Is it correct to replace a class after self.post_init() function?

I am using BartModel. However, My project is using a 3-dimensional attention mask that is not accepted by BartModel (I already tried to input my attention mask with the size of [batch, seq_length, seq_length] and it pulls out errors) and position_ids that is not an argument when using BartModel. Therefore, I add some codes in _expand_mask() function, fix something in BartLearnedPositionalEmbedding() class, and BartModel class to be suitable for my project. Because BartEncoder and BartDecoder class have _expand_mask function and BartLearnedPositionalEmbedding() class, I overrided them to replace self.embed_positions instance with my class that I have already fixed as below:

class My_BartEncoder(BartEncoder):
    def __init__(self, config: BartConfig, embed_tokens: Optional[nn.Embedding] = None):
        super().__init__(config, embed_tokens)
        embed_dim = config.d_model
        self.embed_positions = BartLearnedPositionalEmbedding(

and also add position_ids argument to forward function because I need it for my new BartLearnedPositionalEmbedding (I did not change the name of the class, just modify the code). And do the same thing with BartDecoder class. Finally, I change self.encoder and self.decoder in BartModel class with My_BartEncoder and My_BartDecoder as I do above.

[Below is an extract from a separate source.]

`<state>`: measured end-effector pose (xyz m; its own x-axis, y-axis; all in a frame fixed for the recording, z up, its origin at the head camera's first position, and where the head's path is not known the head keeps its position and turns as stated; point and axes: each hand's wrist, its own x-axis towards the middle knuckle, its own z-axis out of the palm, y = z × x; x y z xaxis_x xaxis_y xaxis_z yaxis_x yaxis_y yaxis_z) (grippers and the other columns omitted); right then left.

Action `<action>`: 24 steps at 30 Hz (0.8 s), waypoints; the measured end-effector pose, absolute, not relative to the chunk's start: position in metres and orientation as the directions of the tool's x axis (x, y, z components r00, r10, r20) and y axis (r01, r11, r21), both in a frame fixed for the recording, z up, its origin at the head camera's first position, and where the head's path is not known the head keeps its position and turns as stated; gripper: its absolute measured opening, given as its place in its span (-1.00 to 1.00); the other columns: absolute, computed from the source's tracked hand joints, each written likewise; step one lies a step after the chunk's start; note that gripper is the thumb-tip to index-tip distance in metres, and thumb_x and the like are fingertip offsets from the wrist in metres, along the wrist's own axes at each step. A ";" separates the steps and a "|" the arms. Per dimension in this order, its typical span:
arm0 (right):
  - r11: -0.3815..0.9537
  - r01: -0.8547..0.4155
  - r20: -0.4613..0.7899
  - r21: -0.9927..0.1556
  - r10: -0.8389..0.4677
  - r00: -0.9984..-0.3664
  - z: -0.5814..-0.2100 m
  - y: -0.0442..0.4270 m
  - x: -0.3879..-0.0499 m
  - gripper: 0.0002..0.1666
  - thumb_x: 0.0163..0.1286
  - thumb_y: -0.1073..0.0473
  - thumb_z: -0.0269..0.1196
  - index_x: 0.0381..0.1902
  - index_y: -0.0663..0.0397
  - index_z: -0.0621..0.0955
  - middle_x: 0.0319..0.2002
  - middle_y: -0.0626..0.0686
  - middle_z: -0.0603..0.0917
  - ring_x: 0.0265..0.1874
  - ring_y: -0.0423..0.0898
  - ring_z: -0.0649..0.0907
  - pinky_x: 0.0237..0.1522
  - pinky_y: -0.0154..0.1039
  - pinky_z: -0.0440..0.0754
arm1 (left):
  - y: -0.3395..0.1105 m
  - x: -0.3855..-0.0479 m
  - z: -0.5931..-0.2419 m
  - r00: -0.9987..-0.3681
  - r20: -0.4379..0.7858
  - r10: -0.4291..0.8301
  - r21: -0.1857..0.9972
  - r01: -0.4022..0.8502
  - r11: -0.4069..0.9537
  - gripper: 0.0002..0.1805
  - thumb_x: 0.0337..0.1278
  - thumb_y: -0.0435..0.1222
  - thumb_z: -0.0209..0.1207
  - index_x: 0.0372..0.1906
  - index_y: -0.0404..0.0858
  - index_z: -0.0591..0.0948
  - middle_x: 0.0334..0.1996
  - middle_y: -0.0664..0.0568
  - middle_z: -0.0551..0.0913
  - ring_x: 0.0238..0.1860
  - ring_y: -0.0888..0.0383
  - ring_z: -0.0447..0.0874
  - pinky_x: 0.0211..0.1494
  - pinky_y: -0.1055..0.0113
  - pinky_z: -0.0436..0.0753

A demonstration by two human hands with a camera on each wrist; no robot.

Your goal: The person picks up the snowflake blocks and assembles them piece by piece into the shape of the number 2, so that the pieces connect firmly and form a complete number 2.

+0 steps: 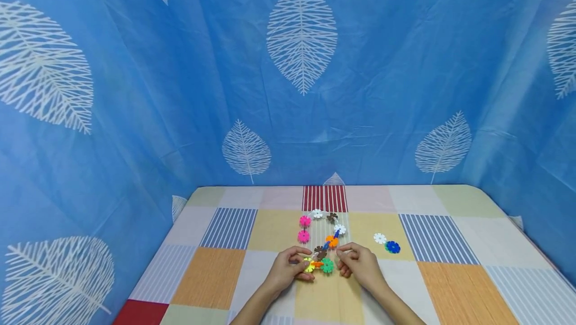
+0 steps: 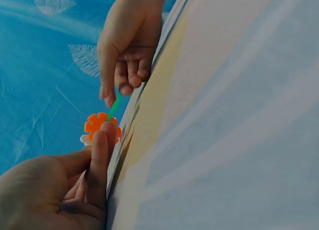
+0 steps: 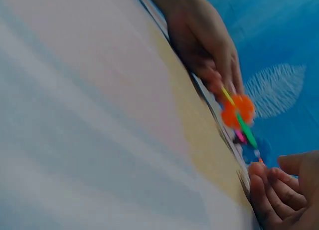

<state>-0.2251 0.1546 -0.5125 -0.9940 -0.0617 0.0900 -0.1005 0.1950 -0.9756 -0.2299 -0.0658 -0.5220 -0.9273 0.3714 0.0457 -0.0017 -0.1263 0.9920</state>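
A chain of joined flower-shaped plastic discs lies in a loop on the cloth. Its near end has a yellow disc [image 1: 309, 264], an orange disc [image 1: 317, 264] set edge-on between, and a green disc [image 1: 327, 265]. My left hand [image 1: 284, 271] pinches the yellow disc between thumb and fingers. Just right of the green disc is my right hand [image 1: 362, 267], apart from it, its fingers loosely bent. In the right wrist view the right hand's [image 3: 284, 195] thumb and fingertips stand apart. The left hand's [image 2: 75, 185] fingers hide most of the yellow disc in the left wrist view.
Further along the loop are pink discs [image 1: 304, 236], white discs [image 1: 340, 229], brown discs [image 1: 332, 217] and another orange disc [image 1: 332, 241]. To the right lie a loose white disc [image 1: 380, 238] and a blue disc [image 1: 393, 247] overlapping a green one. A blue leaf-patterned curtain [image 1: 378, 90] surrounds the table.
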 end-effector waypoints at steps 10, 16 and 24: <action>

I want to ask whether I am doing right, I read that self.post_init() is executed at the end. However, I inherited BartModel then replace 2 instances like that

class My_BartModel(BartModel):
    def __init__(self, config: BartConfig):
        self.encoder = My_BartEncoder(config, self.shared)
        self.decoder = My_BartDecoder(config, self.shared)

is it legal? And second, I use another names that are not BartEncoder and BartDecoder, so when I initialize model by using from_pretrained, is there any errors or the weights can not recognize the class to put the weights into it? I am a newbie and grateful when you help me.